Exercise:
Where the string "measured" appears in a line of the material below, copy that line.
[Given data — start]
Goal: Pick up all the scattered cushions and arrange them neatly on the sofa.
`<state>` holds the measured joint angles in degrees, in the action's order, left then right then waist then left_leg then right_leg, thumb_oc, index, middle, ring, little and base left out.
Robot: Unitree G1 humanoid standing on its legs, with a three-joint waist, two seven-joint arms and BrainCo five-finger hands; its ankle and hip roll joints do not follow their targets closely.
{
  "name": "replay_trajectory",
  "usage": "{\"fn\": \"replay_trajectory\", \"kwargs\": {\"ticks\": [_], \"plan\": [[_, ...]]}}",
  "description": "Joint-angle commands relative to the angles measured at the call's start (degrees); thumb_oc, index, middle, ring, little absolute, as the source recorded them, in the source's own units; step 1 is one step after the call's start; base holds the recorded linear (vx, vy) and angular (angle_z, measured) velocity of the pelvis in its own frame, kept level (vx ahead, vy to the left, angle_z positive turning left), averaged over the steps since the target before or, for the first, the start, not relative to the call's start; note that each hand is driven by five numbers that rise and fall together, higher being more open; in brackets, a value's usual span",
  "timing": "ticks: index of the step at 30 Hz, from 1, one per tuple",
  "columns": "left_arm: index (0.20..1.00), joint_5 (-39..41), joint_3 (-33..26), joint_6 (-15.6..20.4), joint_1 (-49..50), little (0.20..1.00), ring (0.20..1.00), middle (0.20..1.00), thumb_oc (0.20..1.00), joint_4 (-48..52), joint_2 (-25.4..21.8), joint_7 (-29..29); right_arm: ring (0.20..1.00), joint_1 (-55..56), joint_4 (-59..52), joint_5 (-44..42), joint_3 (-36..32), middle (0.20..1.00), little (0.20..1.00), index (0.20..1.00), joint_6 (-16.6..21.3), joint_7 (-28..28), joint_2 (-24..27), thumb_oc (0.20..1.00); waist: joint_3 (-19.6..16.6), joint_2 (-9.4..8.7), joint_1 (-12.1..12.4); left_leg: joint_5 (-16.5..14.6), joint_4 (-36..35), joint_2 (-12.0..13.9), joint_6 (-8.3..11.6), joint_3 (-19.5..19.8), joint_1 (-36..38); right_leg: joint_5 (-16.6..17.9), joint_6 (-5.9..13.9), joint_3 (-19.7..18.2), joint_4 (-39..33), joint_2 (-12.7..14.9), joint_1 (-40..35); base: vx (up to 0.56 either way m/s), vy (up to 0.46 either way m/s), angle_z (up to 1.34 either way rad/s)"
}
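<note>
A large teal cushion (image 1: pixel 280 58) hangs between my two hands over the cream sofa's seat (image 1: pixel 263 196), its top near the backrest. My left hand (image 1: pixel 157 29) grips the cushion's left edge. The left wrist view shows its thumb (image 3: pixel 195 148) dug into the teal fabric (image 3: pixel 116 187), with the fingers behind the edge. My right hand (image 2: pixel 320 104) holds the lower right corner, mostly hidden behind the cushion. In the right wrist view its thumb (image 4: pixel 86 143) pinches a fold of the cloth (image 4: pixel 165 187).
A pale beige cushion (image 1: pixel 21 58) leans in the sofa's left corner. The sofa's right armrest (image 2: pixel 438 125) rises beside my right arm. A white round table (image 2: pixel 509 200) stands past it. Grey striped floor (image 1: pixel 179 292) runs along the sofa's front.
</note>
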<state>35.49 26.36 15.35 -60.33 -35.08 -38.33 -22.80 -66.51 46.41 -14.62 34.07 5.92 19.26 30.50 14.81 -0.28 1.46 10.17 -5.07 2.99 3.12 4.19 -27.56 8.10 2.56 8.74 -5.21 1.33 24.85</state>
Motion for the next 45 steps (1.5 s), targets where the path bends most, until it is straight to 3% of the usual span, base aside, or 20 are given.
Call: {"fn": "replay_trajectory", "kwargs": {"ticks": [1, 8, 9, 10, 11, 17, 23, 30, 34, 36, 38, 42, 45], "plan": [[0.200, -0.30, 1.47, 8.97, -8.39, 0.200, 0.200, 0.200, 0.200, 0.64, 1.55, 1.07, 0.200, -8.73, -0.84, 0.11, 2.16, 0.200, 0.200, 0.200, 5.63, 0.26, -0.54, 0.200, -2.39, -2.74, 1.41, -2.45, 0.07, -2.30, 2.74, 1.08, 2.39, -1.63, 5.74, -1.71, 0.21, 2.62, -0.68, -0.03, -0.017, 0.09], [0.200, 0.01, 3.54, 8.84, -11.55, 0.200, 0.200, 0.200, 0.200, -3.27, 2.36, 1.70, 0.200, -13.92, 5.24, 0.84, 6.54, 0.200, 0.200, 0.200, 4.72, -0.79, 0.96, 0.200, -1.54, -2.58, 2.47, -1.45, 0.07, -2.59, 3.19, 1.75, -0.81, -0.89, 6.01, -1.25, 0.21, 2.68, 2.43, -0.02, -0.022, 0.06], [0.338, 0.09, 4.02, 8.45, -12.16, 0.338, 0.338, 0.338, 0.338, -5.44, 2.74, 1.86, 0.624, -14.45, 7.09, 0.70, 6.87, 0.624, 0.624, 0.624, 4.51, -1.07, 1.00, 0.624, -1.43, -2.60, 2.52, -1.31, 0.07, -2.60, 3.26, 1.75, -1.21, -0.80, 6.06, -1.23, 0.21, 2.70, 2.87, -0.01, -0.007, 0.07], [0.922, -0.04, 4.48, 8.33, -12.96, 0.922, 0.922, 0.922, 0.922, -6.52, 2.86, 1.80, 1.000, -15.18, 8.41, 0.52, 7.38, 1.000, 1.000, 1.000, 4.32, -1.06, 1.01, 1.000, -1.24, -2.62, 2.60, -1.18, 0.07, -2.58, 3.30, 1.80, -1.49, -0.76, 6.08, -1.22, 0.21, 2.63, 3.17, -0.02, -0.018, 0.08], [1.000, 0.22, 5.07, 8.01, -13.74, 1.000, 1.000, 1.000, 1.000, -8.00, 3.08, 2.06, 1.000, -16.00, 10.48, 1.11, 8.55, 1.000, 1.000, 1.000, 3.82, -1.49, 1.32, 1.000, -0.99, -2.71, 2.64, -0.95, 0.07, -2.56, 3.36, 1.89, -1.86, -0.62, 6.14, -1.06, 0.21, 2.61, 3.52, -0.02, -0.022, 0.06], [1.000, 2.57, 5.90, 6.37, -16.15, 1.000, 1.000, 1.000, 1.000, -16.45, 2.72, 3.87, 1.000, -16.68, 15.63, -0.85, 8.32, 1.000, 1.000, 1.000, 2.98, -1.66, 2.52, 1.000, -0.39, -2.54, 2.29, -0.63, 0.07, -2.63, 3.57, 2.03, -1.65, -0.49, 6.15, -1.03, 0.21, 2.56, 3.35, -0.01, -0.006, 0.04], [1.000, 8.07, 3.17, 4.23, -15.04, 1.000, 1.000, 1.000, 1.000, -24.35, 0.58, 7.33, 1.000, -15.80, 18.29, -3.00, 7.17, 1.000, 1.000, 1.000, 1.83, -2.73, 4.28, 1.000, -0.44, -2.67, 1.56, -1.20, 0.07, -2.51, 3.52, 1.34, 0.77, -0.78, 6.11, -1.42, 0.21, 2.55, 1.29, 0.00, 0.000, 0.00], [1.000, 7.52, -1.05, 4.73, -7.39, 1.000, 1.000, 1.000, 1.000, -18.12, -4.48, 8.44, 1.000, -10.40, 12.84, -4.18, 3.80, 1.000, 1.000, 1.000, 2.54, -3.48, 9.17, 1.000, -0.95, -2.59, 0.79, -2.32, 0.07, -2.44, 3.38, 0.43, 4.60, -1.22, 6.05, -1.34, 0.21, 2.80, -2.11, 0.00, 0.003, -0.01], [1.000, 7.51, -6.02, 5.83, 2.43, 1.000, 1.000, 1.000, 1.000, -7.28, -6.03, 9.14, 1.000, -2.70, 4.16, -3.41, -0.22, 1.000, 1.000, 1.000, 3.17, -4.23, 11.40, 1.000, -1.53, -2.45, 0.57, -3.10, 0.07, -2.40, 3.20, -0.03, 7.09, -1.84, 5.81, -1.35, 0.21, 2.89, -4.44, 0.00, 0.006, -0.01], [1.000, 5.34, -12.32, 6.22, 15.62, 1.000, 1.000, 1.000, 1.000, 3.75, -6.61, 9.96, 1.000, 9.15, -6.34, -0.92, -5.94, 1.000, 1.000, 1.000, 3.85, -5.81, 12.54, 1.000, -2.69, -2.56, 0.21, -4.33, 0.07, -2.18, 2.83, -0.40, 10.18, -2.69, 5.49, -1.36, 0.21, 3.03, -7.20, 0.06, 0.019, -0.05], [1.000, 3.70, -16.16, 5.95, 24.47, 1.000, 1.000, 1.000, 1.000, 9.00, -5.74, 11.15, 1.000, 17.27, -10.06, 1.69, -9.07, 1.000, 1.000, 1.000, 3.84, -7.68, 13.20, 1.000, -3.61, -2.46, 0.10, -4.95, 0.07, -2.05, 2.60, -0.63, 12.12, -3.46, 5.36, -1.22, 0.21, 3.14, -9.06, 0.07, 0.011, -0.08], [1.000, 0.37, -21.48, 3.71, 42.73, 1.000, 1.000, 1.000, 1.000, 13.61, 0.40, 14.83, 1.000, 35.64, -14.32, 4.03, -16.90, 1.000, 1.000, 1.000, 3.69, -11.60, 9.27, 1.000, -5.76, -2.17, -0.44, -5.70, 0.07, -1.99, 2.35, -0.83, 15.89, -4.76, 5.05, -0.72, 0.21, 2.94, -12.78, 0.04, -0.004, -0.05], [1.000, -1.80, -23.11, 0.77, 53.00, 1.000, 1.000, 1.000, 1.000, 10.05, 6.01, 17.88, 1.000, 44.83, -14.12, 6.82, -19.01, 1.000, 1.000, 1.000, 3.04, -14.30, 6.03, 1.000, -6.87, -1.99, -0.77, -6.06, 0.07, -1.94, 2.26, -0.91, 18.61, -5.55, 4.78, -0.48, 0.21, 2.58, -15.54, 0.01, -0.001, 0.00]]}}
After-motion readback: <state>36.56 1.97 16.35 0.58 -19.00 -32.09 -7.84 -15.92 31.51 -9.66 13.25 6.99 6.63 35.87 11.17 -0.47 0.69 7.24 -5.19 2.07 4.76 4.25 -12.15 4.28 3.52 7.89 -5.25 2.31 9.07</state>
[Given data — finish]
Task result:
`<state>` holds the measured joint angles in degrees, in the action's order, left then right then waist then left_leg then right_leg, thumb_oc, index, middle, ring, little and base left out.
  "description": "Joint-angle commands relative to the angles measured at the call's start (degrees); thumb_oc, index, middle, ring, little absolute, as the source recorded them, in the source's own units; step 1 is one step after the call's start; base holds the recorded linear (vx, vy) and angular (angle_z, measured) velocity of the pelvis in its own frame, kept level (vx ahead, vy to the left, angle_z positive turning left), averaged over the steps since the target before or, for the first, the start, not relative to the call's start; note that each hand is driven by five numbers that rise and fall together, higher being more open; in brackets, a value's usual span",

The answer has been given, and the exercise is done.